Purpose: The safety and efficacy of intraoperative chemotherapy in colorectal cancer have not yet been extensively investigated. This randomized control trial was designed to compare the safety and efficacy of intraoperative chemotherapy in combination with surgical resection to those of traditional surgical resection alone.
Methods: From January 2011 to January 2016, 696 colorectal cancer patients were enrolled in this study: 341 patients were randomly assigned to the intraoperative chemotherapy, which consist of portal vein chemotherapy, intraluminal chemotherapy and intraperitoneal chemotherapy, plus surgery group, whereas 344 patients were randomized to the control group to undergo surgery alone. Eleven patients withdrew consent.
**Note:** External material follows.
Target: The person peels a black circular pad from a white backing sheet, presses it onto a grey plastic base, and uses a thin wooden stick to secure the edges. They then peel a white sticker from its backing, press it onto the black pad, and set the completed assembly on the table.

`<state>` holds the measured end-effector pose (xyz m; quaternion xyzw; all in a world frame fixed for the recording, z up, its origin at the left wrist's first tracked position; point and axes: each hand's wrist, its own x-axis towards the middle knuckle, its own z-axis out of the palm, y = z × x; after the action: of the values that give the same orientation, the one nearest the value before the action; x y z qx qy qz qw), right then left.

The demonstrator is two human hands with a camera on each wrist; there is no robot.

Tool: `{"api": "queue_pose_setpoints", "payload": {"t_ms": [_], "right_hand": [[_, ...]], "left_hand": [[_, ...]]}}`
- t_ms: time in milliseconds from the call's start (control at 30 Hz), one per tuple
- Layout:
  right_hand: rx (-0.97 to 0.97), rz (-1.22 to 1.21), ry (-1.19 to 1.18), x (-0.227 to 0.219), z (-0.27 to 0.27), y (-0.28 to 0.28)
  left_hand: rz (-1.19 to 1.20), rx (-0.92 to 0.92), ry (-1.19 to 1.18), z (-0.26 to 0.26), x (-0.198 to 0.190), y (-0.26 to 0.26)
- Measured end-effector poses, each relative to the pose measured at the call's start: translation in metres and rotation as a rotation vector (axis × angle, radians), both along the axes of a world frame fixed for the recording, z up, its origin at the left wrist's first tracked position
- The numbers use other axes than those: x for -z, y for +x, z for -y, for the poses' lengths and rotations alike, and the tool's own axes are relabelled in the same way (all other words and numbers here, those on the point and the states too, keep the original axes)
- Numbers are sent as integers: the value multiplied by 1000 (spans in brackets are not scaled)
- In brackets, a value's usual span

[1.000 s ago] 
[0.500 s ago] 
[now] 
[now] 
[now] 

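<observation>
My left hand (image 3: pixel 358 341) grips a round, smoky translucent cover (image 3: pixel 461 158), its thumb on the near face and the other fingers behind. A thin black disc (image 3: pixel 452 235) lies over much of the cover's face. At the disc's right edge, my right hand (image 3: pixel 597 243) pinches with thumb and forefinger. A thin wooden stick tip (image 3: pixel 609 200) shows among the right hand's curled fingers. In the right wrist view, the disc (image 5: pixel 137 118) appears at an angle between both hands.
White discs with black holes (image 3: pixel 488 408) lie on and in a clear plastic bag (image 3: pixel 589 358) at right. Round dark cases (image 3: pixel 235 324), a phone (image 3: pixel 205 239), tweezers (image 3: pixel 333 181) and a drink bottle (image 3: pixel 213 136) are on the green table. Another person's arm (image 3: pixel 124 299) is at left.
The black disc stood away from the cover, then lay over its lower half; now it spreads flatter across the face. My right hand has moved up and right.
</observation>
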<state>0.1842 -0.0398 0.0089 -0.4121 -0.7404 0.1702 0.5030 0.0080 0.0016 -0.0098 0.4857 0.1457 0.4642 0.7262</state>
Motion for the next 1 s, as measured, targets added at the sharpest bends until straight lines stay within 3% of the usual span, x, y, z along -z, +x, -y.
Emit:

Results: Intraoperative chemotherapy did not increase the rate of surgical complications, and no severe chemotherapy-associated side effects were observed. Four patients in each of the intraoperative chemotherapy and the control groups experienced anastomotic leakage and underwent a second operation (1.2 vs. 1.2%, P = 0.99). There were no deaths within 90 days after surgery in the chemotherapy group, whereas one patient died in the control group. Intraoperative chemotherapy did not decrease the rate of patients who received postoperative chemotherapy between the intraoperative group and control group (29.3 vs. 30.2%, P = 0.795).
Conclusions: Intraoperative chemotherapy can be safely performed during colorectal surgery; however, follow-up is necessary for a better assessment of its efficacy. ClinicalTrial.gov Register Number: NCT01465451.
Keywords: Chemotherapy; Colorectal cancer; Intraoperative; Safety; Surgery.